Tem dia que eu sou sol queimando tudo, intensa, viva, quase impossível de conter… e no outro, eu desabo em tempestade, daquelas que alagam por dentro e ninguém vê.
Carrego uma bagunça que não é desleixo, é excesso.
Excesso de sentir, de pensar, de lembrar.
É como se meu coração não tivesse botão de pausa, como se minha mente nunca me deixasse descansar.
E no meio disso tudo, tem algo em mim que ninguém realmente compreende.
Não é drama, não é fraqueza, é um ciclo que me puxa e me empurra, que me leva do alto ao fundo sem pedir licença.
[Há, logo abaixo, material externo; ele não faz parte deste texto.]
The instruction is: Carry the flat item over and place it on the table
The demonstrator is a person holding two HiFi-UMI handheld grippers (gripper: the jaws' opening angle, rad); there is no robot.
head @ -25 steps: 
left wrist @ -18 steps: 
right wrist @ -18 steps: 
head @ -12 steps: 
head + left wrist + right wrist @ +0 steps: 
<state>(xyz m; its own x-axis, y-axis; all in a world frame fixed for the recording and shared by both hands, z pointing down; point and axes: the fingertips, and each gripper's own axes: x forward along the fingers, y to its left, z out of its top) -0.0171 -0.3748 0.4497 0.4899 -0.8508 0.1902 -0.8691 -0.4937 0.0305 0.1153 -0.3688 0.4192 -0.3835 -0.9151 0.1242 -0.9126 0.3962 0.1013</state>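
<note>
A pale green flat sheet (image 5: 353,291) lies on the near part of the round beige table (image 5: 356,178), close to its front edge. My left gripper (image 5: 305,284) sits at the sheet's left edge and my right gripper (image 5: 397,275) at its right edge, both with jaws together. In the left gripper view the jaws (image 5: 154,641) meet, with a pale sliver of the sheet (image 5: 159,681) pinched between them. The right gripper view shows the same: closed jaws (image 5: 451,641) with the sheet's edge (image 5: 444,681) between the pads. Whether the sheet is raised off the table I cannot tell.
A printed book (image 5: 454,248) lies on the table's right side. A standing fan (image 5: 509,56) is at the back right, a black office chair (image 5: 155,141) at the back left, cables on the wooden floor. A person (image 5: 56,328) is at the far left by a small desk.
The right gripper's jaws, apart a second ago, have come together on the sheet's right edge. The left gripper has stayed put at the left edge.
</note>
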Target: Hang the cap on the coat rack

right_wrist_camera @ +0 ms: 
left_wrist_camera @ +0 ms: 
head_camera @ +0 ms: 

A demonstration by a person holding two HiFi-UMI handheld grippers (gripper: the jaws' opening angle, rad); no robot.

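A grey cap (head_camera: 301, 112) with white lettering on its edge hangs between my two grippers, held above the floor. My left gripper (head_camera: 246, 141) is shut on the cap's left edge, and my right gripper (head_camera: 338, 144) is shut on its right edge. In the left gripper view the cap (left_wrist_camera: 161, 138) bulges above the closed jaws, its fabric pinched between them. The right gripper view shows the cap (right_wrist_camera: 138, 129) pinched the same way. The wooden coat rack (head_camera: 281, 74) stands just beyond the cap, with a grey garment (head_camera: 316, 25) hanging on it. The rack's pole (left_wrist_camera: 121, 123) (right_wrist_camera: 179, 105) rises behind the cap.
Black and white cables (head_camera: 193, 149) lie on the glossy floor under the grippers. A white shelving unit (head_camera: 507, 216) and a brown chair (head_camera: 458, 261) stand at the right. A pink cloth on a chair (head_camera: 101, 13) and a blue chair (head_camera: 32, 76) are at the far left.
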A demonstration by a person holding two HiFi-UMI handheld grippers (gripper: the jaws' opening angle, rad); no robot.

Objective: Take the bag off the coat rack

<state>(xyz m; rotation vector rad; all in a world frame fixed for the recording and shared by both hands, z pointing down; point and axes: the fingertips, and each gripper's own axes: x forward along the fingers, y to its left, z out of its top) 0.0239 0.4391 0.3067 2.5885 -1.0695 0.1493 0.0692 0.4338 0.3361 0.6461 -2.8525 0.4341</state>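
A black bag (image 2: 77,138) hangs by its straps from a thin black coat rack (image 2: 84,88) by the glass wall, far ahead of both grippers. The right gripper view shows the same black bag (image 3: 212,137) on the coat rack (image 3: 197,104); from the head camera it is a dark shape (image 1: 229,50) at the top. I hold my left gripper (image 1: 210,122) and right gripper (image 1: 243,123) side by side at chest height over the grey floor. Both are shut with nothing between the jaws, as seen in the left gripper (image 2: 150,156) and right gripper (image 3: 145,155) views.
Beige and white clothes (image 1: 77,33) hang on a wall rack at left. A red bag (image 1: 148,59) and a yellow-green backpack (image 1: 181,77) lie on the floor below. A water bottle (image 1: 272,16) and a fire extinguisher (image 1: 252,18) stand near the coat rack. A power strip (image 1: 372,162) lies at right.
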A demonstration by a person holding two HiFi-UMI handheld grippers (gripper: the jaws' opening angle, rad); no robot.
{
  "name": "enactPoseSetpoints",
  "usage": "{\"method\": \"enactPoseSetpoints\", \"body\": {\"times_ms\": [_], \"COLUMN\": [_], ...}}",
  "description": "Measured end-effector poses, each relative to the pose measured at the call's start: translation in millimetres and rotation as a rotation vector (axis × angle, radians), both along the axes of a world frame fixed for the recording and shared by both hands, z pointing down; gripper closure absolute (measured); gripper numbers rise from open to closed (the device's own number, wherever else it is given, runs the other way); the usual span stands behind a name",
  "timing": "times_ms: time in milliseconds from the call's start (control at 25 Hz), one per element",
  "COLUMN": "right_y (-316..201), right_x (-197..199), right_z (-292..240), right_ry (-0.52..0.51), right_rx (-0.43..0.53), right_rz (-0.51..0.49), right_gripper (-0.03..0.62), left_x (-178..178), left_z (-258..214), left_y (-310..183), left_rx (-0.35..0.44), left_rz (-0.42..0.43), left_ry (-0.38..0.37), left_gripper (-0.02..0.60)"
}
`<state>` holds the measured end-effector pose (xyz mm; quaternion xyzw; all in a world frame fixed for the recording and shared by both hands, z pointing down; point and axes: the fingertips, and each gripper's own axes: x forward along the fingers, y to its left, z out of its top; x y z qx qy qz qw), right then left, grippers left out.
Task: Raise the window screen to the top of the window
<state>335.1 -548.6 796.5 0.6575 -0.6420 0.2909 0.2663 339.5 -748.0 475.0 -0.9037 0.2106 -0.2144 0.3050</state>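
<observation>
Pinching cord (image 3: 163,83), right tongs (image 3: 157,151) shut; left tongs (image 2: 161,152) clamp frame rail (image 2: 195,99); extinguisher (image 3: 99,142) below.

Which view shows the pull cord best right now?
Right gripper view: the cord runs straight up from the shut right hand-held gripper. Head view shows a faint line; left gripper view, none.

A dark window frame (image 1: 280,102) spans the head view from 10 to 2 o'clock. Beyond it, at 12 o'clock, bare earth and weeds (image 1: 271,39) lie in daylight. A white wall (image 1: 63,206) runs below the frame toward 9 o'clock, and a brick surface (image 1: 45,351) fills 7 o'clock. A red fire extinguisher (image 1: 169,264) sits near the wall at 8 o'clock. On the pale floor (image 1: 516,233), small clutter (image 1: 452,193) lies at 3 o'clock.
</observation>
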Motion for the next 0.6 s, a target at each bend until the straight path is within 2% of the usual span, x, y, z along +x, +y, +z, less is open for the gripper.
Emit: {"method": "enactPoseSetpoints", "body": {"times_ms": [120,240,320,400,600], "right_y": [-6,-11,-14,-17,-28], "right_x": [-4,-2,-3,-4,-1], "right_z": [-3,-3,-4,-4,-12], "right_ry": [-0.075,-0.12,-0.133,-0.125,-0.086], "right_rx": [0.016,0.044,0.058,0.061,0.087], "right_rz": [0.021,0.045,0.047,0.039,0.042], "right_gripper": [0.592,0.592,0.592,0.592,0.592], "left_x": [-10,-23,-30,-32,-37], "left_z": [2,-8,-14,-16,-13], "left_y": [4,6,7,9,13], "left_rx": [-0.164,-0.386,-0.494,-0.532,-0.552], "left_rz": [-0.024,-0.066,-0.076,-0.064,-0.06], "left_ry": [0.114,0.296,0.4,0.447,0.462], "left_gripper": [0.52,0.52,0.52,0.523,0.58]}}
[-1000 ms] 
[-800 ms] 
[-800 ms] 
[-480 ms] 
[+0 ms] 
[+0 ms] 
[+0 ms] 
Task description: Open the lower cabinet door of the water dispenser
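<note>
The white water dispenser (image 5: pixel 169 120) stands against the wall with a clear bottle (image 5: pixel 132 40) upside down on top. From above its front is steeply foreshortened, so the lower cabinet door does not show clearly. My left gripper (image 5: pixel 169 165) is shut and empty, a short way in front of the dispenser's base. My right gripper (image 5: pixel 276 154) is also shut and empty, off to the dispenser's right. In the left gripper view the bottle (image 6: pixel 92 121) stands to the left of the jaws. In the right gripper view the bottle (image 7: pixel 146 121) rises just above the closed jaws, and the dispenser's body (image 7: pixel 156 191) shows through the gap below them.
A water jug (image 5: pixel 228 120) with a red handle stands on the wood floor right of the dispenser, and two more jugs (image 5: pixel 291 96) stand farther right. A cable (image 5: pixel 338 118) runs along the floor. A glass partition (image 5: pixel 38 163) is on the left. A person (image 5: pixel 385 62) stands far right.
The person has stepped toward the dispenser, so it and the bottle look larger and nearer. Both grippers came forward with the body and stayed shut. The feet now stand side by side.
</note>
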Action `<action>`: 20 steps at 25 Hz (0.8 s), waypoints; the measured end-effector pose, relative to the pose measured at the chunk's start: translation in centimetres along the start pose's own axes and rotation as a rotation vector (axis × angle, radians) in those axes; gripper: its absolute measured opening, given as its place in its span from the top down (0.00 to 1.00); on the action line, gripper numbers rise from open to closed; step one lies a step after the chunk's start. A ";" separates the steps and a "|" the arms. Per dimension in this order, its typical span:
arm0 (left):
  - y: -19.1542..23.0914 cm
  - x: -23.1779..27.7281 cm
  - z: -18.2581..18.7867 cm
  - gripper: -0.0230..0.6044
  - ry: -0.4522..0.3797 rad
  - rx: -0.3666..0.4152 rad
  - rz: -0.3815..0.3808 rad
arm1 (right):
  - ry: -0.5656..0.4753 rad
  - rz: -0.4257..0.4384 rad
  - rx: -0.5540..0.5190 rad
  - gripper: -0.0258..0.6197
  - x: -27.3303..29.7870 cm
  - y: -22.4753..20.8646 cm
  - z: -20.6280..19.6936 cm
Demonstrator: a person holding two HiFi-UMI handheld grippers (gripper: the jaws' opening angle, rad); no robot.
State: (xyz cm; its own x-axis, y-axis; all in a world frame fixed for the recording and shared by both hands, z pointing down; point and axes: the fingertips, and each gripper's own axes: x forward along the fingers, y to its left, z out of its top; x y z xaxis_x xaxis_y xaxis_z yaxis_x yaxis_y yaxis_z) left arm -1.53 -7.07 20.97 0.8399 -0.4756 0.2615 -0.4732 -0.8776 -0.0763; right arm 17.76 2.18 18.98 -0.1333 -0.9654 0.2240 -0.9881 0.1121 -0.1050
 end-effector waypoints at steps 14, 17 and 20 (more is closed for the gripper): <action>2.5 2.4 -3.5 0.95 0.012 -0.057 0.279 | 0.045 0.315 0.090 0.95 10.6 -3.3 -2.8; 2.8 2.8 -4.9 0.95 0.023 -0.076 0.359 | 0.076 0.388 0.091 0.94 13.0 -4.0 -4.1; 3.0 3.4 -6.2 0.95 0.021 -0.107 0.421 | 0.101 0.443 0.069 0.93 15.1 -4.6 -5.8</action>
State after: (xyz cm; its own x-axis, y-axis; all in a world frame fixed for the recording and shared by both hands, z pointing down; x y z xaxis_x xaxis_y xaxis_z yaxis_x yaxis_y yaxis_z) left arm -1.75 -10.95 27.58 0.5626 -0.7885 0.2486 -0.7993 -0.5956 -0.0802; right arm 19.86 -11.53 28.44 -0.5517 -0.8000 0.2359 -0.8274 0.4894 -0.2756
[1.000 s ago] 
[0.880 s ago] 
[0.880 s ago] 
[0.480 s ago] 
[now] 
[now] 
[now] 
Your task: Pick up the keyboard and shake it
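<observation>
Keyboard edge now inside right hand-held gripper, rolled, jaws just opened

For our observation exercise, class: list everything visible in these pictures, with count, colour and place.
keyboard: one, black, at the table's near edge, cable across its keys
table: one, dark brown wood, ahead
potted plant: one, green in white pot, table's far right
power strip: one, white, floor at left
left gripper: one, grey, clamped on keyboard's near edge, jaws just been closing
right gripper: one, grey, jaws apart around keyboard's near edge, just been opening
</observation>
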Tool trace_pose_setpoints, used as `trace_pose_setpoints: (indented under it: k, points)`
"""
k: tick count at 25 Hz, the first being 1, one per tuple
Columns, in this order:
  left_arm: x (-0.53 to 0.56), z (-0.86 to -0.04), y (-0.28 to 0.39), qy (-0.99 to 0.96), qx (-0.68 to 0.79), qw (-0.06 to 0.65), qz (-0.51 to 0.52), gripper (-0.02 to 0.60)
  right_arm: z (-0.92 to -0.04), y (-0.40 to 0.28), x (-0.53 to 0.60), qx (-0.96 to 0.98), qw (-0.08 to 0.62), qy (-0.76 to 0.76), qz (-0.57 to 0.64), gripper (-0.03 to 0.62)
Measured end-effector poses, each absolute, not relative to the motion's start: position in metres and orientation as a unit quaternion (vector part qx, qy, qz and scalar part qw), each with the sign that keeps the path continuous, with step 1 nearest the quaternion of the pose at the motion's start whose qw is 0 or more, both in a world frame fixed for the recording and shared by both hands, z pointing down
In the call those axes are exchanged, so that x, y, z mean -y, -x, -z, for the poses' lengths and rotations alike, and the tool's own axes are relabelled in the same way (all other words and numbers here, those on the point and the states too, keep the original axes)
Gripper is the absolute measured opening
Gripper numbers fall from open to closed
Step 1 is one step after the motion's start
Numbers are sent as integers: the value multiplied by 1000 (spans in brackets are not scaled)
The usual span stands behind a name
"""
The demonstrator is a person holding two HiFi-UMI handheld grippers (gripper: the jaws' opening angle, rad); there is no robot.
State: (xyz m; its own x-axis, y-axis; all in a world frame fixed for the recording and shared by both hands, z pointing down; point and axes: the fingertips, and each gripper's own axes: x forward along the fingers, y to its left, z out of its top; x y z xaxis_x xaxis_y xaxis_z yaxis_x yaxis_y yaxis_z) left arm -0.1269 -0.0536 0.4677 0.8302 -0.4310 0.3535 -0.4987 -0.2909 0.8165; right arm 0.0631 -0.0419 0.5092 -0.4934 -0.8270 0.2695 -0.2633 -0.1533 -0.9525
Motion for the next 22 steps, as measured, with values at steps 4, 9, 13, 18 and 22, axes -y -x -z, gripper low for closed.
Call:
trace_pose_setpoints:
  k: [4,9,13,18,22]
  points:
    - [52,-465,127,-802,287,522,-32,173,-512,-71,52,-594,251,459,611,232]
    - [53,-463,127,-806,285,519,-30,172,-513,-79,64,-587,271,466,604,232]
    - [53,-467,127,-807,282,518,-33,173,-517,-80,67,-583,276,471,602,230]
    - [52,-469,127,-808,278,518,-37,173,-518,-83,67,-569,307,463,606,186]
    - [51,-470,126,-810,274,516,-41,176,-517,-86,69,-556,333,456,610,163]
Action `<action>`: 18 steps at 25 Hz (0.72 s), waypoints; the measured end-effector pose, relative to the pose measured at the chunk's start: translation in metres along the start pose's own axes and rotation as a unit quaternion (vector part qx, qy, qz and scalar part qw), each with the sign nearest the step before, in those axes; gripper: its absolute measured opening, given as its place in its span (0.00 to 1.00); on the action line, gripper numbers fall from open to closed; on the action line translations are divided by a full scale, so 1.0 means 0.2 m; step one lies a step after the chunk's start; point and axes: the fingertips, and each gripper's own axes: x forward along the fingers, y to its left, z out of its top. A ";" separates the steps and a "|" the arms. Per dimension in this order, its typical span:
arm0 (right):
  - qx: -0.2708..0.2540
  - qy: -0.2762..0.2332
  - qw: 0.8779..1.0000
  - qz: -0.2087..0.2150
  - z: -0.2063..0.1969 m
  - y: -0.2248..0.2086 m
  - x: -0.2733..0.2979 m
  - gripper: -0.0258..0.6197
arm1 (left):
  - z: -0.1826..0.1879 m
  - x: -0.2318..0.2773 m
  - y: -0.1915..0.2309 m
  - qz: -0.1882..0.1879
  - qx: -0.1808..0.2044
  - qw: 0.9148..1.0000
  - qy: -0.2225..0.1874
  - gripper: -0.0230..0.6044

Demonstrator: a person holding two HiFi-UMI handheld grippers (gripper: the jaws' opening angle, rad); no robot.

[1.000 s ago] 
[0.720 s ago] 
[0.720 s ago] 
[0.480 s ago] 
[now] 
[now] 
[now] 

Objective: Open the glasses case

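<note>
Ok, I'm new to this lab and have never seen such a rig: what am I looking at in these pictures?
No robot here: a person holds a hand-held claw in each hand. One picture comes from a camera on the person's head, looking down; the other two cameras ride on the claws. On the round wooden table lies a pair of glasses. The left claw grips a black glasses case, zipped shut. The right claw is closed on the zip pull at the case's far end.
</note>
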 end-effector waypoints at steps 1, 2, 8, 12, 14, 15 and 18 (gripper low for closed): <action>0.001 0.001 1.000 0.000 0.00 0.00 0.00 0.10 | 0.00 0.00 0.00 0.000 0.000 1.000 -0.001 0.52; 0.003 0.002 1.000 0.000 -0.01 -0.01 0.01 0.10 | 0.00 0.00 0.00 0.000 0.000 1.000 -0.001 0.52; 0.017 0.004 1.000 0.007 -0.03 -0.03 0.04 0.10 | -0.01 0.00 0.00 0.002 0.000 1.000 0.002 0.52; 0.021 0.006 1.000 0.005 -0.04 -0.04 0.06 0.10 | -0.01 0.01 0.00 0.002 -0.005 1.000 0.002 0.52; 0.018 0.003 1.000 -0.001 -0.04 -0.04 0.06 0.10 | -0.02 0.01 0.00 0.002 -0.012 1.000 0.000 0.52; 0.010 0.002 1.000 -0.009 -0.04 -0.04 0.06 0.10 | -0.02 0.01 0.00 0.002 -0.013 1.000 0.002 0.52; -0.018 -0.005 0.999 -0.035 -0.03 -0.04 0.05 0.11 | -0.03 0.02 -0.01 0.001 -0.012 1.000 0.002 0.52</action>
Eu tento explicar, mas parece que minhas palavras sempre chegam rasas demais pra um mar tão profundo.
E o que mais dói… é ver nos olhos das pessoas a incompreensão.
Os julgamentos silenciosos, as perguntas que vêm carregadas de “por quê você é assim?” como se fosse escolha, como se fosse fácil ser diferente de mim mesma.
E isso me entristece.
Me faz querer me calar, me esconder dentro de mim, como se eu fosse um problema difícil demais de entender, como se sentir tanto fosse um erro.
Tem dias que eu me amo, me acho forte, bonita, capaz de tudo… e em outros, eu me perco de mim, me sinto pequena, insuficiente, como se eu fosse difícil demais de ser amada e quero me esconder do mundo por me sentir um lixo.
E isso dói.
Dói mais quando ninguém entende, quando acham que é escolha, quando não enxergam a luta silenciosa que eu travo todos os dias comigo mesma.
Eu sou feita de extremos, de luz demais e de escuridão demais, e às vezes eu só queria um meio-termo… um respiro… um pouco de paz dentro de mim.
Mas mesmo assim, mesmo em pedaços, mesmo bagunçada, mesmo incompreendida… eu continuo aqui.
Sentindo tudo.
Sobrevivendo a mim mesma.
E, de alguma forma, ainda tentando ser inteira.
Um desabafo que estava guardado a muito tempo... Sam.